WHAT YOU WILL DO
From the entries below, gather each line containing the word "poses".

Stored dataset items
+===+

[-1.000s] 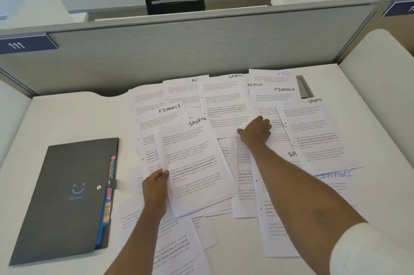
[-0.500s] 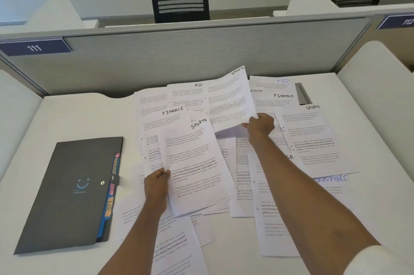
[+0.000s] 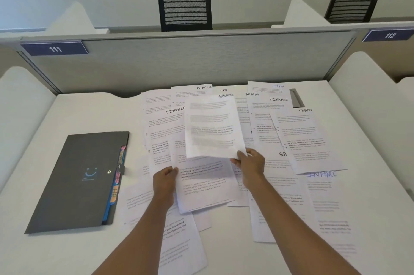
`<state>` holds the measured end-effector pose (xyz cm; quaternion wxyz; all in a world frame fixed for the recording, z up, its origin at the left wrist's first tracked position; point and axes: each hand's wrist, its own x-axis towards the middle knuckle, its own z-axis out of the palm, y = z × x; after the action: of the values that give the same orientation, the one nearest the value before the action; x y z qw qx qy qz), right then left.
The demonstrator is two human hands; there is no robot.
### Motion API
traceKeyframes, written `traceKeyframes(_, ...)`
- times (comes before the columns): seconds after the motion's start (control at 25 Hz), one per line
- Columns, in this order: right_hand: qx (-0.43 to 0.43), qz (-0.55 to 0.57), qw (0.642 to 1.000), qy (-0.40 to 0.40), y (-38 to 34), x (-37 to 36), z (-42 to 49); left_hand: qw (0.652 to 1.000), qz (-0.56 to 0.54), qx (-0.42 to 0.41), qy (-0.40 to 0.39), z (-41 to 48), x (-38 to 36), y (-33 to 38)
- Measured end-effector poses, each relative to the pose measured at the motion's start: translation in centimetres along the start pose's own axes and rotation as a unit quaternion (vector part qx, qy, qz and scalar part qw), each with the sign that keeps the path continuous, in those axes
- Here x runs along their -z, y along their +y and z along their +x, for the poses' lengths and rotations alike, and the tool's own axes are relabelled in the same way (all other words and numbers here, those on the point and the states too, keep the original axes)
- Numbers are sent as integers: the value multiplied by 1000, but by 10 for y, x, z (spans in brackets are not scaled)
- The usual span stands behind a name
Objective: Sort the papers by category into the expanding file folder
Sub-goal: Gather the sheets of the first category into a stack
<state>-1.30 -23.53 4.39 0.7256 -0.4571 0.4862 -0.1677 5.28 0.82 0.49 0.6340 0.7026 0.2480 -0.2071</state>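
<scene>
Head view, right hand (image 3: 251, 167) pinching the raised sheet (image 3: 210, 126), left hand (image 3: 164, 181) gripping the lower sheet (image 3: 203, 187), folder (image 3: 76, 180) lying at 9 o'clock

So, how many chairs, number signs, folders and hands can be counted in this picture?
Chairs: 2
Number signs: 2
Folder: 1
Hands: 2, the left hand gripping the lower sheet, the right hand pinching the raised sheet
Total: 7

A white worktop (image 3: 67, 117) carries a closed grey file folder (image 3: 76, 182) at left and printed papers (image 3: 309, 140) strewn across centre and right.
</scene>
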Motion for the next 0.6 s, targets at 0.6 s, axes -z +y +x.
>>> traceKeyframes(0.6, 76, -267, 961, -5, 74, 57, -35, 1000, 1, -1, 4, -18, -2, -3)
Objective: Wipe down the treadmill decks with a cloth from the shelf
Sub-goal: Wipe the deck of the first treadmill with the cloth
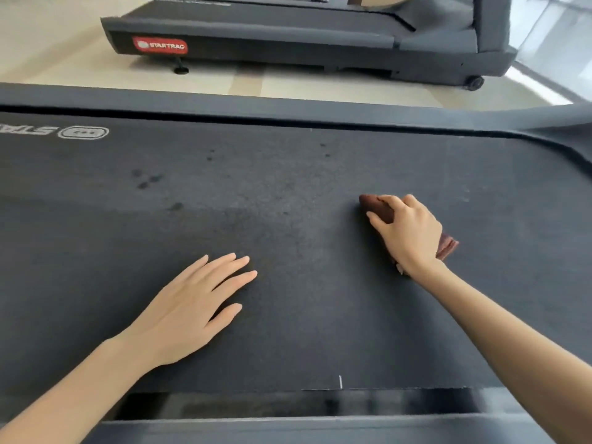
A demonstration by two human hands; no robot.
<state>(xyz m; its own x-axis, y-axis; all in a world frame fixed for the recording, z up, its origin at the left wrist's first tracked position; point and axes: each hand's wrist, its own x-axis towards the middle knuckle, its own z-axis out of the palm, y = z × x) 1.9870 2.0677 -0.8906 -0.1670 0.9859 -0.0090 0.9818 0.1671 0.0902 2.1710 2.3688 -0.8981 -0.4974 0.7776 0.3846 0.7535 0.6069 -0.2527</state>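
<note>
A dark grey treadmill deck (pixel 288 187) fills most of the view, its belt running left to right. My right hand (pixel 408 232) grips a dark red-brown cloth (pixel 376 206) and presses it on the belt right of centre; most of the cloth is hidden under the hand, with an end showing by the wrist. My left hand (pixel 189 306) lies flat on the belt, fingers straight and spread, holding nothing. Several darker spots mark the belt at the left of centre.
The grey side rail (pixel 224 102) runs along the far edge of the belt, and another rail (pixel 288 431) lies at the near edge. A second treadmill (pixel 288 36) with a red label stands beyond on the pale wooden floor (pixel 80 68).
</note>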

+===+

RESULT FOR THIS TASK
- Measured end-effector poses, each relative to the pose measured at the motion's start: translation in centimetres along the start pose's own axes and rotation as a unit quaternion (vector part qx, qy, qz and scalar part qw), each with the sign that keeps the path continuous, in those axes
- Here x runs along their -z, y along their +y and z along their +x, for the poses' lengths and rotations alike, and the tool's own axes are relabelled in the same way (all other words and numbers here, those on the point and the states too, keep the original axes)

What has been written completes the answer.